• DIRECTIONS:
Find every line in the records below that holds the word "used", and copy it out.

^^^^

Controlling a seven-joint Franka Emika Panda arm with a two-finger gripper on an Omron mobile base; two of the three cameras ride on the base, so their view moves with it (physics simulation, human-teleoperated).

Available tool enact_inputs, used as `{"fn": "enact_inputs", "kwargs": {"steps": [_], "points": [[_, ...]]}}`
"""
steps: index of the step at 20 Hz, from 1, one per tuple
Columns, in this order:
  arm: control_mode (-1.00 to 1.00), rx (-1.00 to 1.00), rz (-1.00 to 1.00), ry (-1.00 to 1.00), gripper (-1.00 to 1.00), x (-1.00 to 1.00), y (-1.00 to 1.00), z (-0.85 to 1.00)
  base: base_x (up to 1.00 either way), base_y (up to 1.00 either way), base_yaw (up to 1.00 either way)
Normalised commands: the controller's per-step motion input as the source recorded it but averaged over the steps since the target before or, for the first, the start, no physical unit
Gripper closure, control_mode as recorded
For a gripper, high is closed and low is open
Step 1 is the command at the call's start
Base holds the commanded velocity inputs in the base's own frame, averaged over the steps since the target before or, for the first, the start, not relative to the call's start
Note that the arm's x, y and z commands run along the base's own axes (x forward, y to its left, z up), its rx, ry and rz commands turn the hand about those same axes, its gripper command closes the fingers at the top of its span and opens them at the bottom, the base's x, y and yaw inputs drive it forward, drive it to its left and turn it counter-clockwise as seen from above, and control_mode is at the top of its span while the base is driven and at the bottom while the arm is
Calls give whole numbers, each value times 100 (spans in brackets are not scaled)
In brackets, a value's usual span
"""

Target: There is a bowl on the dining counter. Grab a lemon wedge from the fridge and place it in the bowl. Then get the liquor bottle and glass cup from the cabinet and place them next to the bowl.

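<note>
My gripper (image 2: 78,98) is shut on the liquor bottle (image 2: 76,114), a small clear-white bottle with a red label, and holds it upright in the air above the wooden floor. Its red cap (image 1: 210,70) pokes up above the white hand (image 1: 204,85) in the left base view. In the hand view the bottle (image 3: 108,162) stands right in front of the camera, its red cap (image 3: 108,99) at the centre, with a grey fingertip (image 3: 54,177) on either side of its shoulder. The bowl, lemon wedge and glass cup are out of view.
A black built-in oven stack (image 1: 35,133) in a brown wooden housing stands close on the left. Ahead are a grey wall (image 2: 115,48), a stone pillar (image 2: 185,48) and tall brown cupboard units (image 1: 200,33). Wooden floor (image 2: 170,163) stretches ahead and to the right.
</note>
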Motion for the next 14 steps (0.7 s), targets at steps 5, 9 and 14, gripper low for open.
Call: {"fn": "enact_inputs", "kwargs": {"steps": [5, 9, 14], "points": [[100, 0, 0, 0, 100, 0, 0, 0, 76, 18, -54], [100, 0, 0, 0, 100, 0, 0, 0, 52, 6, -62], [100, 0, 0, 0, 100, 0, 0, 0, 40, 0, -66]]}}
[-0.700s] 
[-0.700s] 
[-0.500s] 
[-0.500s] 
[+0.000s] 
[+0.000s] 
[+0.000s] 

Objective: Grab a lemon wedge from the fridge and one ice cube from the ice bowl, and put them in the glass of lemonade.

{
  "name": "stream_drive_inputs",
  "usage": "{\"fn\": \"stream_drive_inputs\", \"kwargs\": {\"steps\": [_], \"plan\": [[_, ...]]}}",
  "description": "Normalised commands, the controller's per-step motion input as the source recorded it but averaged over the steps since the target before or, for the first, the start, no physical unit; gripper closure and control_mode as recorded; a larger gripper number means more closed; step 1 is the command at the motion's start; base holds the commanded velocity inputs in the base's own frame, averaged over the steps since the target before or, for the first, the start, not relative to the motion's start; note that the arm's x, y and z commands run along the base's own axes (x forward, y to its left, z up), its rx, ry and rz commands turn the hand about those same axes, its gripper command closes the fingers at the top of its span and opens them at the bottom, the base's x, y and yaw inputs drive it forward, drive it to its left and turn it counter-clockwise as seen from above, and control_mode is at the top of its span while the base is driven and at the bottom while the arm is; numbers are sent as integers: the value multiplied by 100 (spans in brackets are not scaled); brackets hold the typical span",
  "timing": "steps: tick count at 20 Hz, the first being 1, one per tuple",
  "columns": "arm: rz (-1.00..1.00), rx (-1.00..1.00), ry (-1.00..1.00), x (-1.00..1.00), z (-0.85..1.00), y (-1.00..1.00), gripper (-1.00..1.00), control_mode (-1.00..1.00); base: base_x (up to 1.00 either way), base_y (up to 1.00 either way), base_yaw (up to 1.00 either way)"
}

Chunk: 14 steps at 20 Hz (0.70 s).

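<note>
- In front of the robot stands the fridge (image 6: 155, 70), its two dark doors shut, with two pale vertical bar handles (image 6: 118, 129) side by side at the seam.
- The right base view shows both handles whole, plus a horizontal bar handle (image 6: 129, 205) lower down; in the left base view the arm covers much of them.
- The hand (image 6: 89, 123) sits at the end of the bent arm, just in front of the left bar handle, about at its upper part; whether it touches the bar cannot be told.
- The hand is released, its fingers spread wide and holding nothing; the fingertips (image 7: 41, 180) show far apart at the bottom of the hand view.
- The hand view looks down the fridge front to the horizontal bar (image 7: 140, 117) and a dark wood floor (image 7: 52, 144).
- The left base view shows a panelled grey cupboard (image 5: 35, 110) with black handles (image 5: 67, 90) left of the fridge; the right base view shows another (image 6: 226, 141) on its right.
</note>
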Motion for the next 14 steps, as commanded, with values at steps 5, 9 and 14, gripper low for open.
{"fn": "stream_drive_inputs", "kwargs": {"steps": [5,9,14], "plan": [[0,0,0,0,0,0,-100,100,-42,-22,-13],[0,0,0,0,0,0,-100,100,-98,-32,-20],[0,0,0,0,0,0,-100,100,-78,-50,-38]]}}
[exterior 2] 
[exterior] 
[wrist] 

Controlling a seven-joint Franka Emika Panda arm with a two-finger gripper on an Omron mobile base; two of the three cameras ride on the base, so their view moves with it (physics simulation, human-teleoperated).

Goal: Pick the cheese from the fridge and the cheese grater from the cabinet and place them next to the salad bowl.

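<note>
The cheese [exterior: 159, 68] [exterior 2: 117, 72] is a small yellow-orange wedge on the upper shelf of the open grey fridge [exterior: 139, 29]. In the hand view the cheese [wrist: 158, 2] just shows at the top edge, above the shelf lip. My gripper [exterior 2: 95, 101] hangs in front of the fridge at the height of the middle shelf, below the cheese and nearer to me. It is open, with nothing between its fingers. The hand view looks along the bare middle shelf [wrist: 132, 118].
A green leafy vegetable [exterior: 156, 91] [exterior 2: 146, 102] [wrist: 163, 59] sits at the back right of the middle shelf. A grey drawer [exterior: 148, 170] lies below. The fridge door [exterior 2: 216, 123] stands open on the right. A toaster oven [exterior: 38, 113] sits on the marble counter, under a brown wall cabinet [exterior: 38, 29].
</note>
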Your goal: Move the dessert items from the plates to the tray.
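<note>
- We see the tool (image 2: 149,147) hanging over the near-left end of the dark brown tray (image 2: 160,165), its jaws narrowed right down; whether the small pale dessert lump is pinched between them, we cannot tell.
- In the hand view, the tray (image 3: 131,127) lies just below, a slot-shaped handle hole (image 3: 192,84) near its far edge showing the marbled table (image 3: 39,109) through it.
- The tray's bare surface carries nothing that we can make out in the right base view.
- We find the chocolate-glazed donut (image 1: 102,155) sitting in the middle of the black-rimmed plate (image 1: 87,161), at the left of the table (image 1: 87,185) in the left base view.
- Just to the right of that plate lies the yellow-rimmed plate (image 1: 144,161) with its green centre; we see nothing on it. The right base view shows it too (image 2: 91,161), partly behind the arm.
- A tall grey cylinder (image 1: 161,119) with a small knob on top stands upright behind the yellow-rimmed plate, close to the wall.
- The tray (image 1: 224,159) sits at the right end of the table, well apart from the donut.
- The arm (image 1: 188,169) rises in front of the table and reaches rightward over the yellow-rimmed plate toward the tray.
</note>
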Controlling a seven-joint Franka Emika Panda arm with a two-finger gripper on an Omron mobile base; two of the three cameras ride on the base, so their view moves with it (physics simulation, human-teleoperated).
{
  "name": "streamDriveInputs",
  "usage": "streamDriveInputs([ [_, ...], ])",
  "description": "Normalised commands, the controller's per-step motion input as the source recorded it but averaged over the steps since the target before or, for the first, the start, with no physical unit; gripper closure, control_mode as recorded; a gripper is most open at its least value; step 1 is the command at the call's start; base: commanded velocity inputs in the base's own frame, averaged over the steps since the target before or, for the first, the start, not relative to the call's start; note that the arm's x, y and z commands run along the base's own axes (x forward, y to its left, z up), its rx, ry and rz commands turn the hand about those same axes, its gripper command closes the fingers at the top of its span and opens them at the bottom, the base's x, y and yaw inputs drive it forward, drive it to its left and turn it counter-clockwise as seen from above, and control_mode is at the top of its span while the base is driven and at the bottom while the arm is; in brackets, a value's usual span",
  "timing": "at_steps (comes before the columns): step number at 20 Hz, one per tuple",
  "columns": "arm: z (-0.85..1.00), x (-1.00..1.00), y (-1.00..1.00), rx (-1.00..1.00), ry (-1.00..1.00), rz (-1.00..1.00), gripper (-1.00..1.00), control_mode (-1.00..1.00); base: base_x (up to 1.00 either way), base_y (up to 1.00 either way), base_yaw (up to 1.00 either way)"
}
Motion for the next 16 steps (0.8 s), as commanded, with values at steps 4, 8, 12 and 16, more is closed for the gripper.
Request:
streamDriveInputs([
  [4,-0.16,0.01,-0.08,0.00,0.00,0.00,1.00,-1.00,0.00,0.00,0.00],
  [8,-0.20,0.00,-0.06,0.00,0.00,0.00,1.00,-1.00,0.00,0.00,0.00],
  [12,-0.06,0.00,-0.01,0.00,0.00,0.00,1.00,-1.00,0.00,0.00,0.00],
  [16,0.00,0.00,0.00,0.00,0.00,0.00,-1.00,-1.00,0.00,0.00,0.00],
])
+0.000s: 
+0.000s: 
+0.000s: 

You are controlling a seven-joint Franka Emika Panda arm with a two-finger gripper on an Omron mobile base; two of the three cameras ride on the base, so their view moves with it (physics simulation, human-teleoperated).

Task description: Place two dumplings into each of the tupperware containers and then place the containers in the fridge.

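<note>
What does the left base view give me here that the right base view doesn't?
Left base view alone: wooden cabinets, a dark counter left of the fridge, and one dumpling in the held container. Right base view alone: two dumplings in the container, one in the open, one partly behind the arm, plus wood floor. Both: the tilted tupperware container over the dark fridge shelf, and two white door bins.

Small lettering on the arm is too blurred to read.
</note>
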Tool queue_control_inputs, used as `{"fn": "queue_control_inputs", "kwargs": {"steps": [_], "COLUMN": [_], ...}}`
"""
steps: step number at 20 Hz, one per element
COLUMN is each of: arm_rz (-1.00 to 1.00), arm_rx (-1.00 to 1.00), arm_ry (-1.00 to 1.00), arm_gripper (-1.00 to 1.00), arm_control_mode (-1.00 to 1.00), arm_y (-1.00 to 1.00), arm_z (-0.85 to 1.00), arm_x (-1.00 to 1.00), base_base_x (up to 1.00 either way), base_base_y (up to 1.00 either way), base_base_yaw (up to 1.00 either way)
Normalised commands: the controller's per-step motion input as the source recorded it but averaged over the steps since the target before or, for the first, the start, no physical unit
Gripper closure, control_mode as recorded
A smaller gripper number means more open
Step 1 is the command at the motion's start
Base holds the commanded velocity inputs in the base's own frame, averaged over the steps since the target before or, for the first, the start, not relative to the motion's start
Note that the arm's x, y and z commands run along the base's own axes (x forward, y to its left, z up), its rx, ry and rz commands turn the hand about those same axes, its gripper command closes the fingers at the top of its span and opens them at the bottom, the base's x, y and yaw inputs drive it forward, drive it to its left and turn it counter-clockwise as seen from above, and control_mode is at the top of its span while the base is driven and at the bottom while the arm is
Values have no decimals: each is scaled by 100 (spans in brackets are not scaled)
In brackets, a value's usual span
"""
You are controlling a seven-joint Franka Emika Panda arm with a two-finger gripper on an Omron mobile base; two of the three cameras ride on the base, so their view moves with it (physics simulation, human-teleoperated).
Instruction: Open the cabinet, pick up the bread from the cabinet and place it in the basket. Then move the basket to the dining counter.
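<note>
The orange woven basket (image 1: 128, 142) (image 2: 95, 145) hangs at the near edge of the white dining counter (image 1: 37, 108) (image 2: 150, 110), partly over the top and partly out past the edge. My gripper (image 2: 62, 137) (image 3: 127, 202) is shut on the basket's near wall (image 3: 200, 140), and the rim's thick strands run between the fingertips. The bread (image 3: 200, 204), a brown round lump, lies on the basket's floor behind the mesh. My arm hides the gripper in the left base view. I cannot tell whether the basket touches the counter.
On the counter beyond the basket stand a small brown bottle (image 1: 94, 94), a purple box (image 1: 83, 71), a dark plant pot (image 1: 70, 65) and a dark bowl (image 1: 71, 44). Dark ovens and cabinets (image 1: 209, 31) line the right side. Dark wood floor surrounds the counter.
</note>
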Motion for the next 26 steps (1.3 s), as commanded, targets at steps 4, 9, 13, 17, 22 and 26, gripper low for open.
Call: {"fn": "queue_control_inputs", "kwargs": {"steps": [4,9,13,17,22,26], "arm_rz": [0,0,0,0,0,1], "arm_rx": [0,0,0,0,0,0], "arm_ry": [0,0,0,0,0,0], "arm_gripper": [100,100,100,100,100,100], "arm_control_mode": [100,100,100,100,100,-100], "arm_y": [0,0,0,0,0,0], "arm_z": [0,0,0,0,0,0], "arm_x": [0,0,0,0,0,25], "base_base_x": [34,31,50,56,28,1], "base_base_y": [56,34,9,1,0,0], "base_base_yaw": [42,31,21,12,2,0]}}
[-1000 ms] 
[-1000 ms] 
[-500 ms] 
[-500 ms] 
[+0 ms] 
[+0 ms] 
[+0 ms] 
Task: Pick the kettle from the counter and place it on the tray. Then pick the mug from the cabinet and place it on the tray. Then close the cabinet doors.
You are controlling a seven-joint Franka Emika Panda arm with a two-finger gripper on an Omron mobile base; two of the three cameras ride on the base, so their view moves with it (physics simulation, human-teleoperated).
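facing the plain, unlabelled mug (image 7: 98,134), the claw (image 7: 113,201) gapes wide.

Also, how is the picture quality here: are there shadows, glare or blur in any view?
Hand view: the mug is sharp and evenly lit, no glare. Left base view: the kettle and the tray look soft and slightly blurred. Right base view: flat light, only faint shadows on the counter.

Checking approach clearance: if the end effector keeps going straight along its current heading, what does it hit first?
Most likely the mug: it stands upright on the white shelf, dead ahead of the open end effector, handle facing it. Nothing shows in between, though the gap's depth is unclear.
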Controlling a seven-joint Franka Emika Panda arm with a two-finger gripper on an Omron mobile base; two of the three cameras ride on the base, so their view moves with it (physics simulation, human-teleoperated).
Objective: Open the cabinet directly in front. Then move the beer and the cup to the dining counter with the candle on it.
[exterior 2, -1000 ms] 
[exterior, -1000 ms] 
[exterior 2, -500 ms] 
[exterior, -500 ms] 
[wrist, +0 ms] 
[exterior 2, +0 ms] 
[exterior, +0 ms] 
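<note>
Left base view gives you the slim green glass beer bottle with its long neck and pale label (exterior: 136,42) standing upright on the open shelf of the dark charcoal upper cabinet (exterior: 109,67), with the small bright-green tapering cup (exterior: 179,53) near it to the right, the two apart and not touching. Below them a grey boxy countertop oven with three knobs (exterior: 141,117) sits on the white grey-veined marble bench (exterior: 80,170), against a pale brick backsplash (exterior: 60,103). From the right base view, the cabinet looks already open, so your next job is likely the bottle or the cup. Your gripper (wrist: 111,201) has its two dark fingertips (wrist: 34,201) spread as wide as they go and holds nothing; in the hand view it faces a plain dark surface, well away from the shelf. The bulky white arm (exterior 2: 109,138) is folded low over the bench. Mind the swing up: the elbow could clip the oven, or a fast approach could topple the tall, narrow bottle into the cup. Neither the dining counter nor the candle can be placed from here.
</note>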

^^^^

• TASK RESULT:
Available tool enact_inputs, used as `{"fn": "enact_inputs", "kwargs": {"steps": [_], "points": [[_, ...]]}}`
Tool queue_control_inputs, used as `{"fn": "queue_control_inputs", "kwargs": {"steps": [_], "COLUMN": [_], ...}}`

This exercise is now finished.